Items from a dataset
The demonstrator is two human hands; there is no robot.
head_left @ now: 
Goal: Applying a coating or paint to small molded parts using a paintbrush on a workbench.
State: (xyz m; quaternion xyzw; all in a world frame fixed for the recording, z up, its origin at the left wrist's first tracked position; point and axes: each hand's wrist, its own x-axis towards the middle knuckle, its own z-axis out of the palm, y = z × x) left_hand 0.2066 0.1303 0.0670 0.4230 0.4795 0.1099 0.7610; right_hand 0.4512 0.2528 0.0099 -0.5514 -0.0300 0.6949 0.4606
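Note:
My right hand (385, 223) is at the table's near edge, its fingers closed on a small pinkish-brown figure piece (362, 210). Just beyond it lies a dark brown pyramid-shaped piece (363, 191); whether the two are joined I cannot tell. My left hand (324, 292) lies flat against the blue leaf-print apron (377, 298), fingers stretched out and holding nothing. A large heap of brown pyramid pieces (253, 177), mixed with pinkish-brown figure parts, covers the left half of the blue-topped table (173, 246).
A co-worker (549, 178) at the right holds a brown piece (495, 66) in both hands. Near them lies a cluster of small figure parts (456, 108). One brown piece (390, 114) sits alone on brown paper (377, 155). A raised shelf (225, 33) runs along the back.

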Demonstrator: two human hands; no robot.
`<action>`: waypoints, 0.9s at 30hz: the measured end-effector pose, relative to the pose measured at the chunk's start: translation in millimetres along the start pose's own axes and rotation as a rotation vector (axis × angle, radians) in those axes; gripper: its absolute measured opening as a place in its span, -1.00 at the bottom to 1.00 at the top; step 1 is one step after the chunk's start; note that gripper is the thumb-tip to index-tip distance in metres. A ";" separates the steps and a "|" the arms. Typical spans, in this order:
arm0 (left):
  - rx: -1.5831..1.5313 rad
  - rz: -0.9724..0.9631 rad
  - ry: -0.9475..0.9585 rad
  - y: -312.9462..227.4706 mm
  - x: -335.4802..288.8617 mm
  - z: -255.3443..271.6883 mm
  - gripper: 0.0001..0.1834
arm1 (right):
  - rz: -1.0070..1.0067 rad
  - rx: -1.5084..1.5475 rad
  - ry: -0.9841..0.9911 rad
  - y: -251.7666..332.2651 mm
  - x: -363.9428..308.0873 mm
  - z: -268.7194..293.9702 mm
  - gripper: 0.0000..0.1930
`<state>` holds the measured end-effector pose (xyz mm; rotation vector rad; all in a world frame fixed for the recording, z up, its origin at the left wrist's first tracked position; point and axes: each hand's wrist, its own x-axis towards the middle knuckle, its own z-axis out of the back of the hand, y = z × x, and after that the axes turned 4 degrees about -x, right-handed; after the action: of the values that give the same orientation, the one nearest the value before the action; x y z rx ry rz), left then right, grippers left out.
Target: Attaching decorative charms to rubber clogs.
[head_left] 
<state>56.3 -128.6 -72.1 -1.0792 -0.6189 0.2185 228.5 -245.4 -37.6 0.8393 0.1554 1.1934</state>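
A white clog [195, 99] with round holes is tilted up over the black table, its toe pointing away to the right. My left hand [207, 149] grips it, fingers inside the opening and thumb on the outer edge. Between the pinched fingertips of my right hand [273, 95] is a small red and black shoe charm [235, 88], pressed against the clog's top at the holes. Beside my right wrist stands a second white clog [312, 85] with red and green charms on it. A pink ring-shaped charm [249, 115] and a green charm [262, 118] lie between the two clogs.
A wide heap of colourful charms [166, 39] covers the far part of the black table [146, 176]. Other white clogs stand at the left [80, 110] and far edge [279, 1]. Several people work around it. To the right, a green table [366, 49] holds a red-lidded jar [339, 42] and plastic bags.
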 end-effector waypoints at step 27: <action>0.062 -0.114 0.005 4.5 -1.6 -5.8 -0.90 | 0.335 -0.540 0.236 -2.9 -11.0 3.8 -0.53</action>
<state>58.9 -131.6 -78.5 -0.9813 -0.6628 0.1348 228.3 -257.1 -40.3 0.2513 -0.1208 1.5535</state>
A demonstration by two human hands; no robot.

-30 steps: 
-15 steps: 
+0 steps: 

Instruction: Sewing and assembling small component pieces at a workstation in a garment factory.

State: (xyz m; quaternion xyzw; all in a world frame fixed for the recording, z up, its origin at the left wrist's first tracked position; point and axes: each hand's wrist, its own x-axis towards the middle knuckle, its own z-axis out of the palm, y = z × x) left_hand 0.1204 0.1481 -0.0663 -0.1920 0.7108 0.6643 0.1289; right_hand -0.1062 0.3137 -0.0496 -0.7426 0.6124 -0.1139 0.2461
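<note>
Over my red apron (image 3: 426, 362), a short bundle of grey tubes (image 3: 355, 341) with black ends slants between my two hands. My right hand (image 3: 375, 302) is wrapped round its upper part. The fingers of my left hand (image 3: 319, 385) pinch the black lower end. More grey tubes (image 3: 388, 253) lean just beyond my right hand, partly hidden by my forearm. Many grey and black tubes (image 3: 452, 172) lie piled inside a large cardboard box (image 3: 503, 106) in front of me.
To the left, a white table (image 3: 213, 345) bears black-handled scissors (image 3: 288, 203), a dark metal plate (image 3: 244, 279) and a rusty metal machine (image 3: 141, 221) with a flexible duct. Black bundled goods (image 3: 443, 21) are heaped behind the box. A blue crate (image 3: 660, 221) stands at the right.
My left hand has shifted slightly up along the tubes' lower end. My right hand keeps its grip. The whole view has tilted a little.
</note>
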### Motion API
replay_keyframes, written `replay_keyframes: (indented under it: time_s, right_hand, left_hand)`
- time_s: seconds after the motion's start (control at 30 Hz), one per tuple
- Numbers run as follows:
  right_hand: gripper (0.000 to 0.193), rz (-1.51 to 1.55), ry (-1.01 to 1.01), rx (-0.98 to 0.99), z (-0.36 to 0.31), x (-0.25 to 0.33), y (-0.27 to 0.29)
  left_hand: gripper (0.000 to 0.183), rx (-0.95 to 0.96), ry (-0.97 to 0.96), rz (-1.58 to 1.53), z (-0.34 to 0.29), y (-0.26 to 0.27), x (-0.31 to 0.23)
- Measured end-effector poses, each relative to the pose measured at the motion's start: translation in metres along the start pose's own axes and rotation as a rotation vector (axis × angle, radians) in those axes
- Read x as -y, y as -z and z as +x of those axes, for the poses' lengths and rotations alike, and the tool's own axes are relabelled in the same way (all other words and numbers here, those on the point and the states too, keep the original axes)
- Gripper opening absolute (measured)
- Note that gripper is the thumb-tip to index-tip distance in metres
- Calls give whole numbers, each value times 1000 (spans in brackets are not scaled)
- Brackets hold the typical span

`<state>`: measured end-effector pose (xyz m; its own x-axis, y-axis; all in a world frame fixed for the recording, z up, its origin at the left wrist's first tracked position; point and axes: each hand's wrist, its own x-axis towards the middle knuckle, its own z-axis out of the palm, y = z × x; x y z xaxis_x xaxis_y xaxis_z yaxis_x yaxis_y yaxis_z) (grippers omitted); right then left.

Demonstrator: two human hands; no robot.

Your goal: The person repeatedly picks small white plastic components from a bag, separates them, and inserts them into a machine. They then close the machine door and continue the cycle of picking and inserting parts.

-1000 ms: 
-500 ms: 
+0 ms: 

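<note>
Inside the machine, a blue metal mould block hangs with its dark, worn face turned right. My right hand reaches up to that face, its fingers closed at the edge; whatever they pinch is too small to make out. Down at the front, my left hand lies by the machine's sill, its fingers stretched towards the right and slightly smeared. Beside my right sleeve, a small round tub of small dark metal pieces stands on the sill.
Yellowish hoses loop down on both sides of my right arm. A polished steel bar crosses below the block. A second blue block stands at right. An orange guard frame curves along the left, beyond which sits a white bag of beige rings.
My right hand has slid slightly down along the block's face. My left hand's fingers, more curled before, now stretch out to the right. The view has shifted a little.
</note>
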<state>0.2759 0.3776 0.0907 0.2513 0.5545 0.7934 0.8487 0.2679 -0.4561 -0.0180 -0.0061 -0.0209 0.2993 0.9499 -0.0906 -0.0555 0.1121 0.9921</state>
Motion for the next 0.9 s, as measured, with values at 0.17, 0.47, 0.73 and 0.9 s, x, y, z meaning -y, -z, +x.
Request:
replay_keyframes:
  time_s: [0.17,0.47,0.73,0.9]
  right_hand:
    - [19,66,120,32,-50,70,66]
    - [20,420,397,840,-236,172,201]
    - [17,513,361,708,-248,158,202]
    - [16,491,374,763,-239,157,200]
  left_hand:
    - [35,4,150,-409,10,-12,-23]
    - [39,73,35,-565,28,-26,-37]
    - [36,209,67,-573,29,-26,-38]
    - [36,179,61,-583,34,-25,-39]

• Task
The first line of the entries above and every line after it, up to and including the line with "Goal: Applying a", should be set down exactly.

• Result of this task
The demonstrator is two human hands; there is no robot.
head_left @ now: 
Goal: Applying a coating or paint to small molded parts using a paintbrush on a workbench.

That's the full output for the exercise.